PU foams showed similar trends in response as EPP foams. As shown in Fig. 5, 50% foam filling, 66% foam filling and 100% foam filling were done for expanded PU foam. As the foam filling percentage filling increases peak load increases. The mean load also showed an increment with an increase in density. Crush force efficiency increases when the foam filling percentage increases from 50 to 66%, it again decreases when the foam filling percentage increases from 66 to 100%. Specific energy absorption increases with an increase in foam filling percentage. Variation in parameters was shown in Fig. 6 c,d.

5 Conclusion

In this study, foam-filled reinforced honeycomb structures were crushed axially under a quasi-static loading condition using finite element simulation. The effect of filling expanded polypropylene foam (varying densities 20, 40, 60 kg/m3) and polyurethane foam (varying densities 16, 29, 42 kg/m3) in combinations on the crashworthiness of reinforced honeycomb structures was studied.

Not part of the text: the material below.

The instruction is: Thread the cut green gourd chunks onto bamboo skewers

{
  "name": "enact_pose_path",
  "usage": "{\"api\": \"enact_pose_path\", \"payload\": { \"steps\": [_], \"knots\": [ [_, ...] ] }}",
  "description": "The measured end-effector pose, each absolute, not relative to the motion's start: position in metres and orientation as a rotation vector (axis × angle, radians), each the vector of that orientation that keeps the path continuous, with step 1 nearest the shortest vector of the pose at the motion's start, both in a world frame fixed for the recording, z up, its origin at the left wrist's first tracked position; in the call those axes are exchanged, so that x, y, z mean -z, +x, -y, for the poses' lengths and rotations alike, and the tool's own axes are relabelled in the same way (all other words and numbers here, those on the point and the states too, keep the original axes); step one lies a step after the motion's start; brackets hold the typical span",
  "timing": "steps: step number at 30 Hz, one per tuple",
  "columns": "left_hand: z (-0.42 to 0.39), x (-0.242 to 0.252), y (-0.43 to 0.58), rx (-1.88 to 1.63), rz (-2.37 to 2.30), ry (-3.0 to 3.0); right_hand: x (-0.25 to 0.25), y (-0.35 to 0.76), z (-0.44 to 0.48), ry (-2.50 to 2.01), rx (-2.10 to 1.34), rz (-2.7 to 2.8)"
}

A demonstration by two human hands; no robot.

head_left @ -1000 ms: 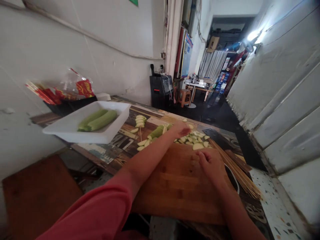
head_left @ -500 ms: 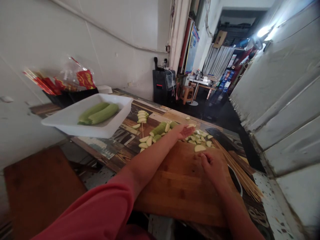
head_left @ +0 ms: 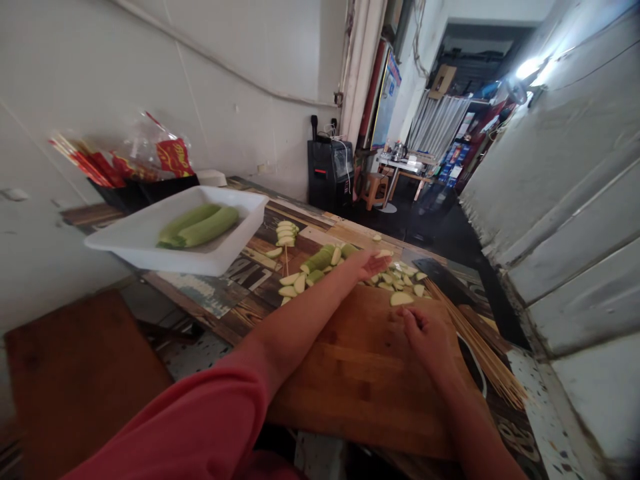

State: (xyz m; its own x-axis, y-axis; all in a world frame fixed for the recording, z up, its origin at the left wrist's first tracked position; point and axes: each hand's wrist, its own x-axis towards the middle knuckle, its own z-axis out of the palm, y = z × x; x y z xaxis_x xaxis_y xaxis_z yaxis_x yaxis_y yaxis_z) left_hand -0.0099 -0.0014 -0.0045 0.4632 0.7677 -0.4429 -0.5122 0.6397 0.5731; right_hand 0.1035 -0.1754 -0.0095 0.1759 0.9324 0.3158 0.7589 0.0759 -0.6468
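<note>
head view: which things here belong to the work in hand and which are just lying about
Likely in the work:
left hand
right hand
cut squash slices
stick of threaded slices
thin sticks
cutting board
whole squashes in the white tray

Seemingly just lying about:
black box
brown stool
red packets

No word is legible with certainty. Tabletop (head_left: 240, 315): large pale letters beside the tray (head_left: 167, 261), slanted and blurred; further pale characters toward the lower right, also unclear. Packet (head_left: 173, 157): yellow lettering on red, too blurred to read. Wall board (head_left: 387, 100) and blue boxes (head_left: 453, 163), in the background: markings too small to decipher.
</note>
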Motion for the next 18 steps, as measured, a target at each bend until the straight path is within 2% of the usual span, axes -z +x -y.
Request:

Also, the effect of varying foam filling percentages of honeycomb cell (55%, 66%, 100%) on crashworthiness parameters was studied. From the study, it was concluded that as the density of PU foam filled into the reinforced honeycomb increased by keeping EPP foam density constant, crashworthiness parameters peak load, mean load and specific energy absorption was increased. In both EPP and PU foam-filled reinforced honeycombs, as foam filling percentage increased, parameters such as peak load, mean load and specific energy absorption also increased.